-- Data segment follows --

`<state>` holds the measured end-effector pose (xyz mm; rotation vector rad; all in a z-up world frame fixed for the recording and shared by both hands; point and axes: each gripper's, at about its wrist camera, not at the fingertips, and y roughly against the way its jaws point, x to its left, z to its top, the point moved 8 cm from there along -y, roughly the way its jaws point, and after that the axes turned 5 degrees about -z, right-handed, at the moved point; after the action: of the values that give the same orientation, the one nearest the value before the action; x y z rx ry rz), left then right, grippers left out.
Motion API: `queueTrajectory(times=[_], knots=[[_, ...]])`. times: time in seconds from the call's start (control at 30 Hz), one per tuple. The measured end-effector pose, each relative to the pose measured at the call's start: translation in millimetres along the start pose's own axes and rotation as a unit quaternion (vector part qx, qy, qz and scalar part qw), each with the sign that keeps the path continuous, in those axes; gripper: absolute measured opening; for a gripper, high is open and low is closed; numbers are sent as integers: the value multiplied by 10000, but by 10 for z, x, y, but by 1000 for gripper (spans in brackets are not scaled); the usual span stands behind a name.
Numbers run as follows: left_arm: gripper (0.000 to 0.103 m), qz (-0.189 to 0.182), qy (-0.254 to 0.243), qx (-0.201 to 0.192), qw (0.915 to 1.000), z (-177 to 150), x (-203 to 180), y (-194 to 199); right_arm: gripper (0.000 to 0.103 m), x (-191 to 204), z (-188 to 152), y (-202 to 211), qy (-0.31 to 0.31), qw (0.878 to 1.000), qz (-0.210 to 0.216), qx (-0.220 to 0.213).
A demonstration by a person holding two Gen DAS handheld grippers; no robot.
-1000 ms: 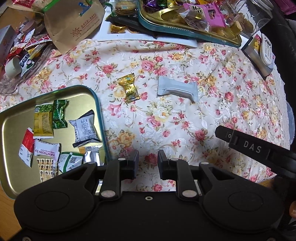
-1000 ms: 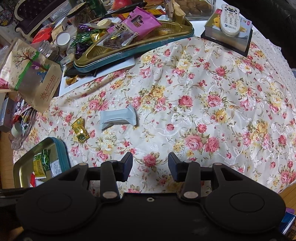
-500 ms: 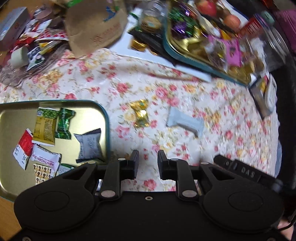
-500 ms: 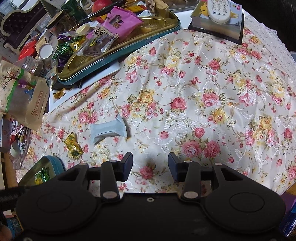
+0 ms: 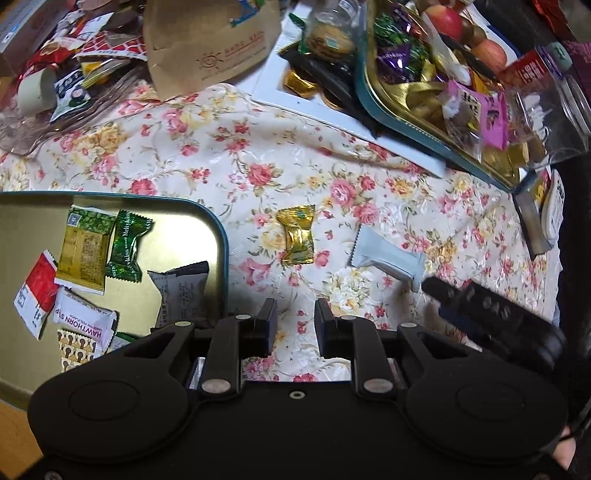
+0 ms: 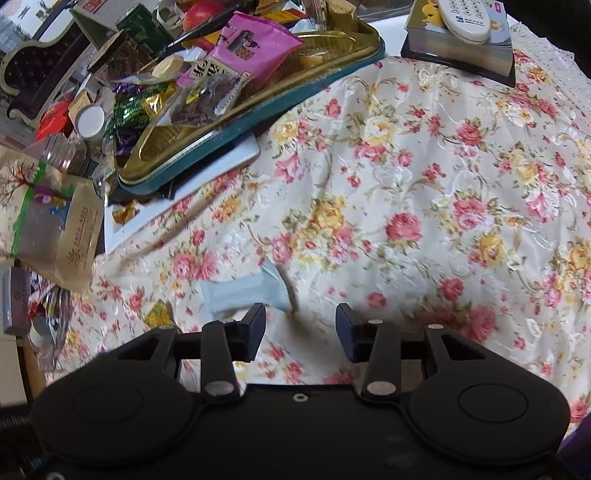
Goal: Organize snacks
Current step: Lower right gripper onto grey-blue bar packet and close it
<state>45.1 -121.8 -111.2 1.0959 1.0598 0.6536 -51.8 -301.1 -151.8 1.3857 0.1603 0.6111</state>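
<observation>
The left gripper [image 5: 295, 317] points steeply down at the floral cloth [image 5: 258, 162] on the worktop, its fingers set narrowly apart with nothing between them. Just left of it sits the gold tin tray [image 5: 207, 214], teal-rimmed, holding several wrapped snacks: a green candy [image 5: 127, 245], a yellow-green packet [image 5: 85, 251], a red-and-white sachet [image 5: 37, 291] and a grey packet [image 5: 181, 295]. Beyond the fingers, 2 loose snacks lie on the cloth, near each other but apart: a gold-wrapped candy [image 5: 297, 234] and a pale grey-blue packet [image 5: 388, 258].

The right gripper [image 6: 300, 321] also tilts down over the cloth, fingers a little wider, empty. The grey-blue packet [image 6: 247, 291] lies just ahead of its left finger, blurred. At the far edge, a second tray [image 6: 243, 122] is heaped with sweets, and a remote control [image 6: 463, 14] rests on a box.
</observation>
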Motion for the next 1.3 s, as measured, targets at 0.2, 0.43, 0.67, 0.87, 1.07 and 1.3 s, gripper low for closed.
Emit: queueTrajectory(times=[0.2,0.43,0.67,0.87,1.07,1.3], knots=[[29,-21,-35,65,10000,-18,-6,-32,45,216,153,-136,-117,9993,-6,-361],[29,-35,6,39,10000,-13,39,1,45,294,140,-349,-36,9991,-271,-323],[29,246,-139,-133,9995,1,24,50,45,292,85,-352,176,9983,-394,-403],[29,346,-277,-85,9990,-40,-19,10,45,182,28,-310,72,9988,-437,-218],[29,318,-438,-24,9985,-87,-95,-18,45,121,-43,-277,193,9984,-531,74],[29,271,-378,-8,9989,-69,-88,-29,45,31,-101,-163,129,9995,-263,140]])
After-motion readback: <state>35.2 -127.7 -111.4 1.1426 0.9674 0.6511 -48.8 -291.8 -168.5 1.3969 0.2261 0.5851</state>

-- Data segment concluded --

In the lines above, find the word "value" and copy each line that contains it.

`<state>` holds the measured end-effector pose (xyz mm; rotation vector rad; all in a z-up world frame fixed for the recording and shared by both hands; point and axes: each gripper's, at about its wrist camera, not at the fingertips, and y roughly against the way its jaws point, x to its left, z to its top, the point moved 8 cm from there along -y, roughly the way its jaws point, and after that the axes turned 5 degrees about -z, right-handed, at the moved point; after the action: of the values that give the same orientation, the one nearest the value before the action; x y z rx ry rz), left then right, grippers left out.
Motion API: `queueTrajectory(times=[_], knots=[[_, ...]])`. times: time in seconds from the call's start (control at 30 Hz), one per tuple. The measured end-effector pose, each relative to the pose measured at the call's start: translation in millimetres along the start pose's own axes and rotation as a unit quaternion (vector part qx, qy, qz and scalar part qw), each with the sign that keeps the path continuous, in those axes; gripper: absolute measured opening; for a gripper, high is open and low is closed; numbers are sent as integers: the value multiplied by 10000, but by 10 for z, x, y, but by 1000 for gripper (spans in brackets are not scaled); the usual span stands behind a name.

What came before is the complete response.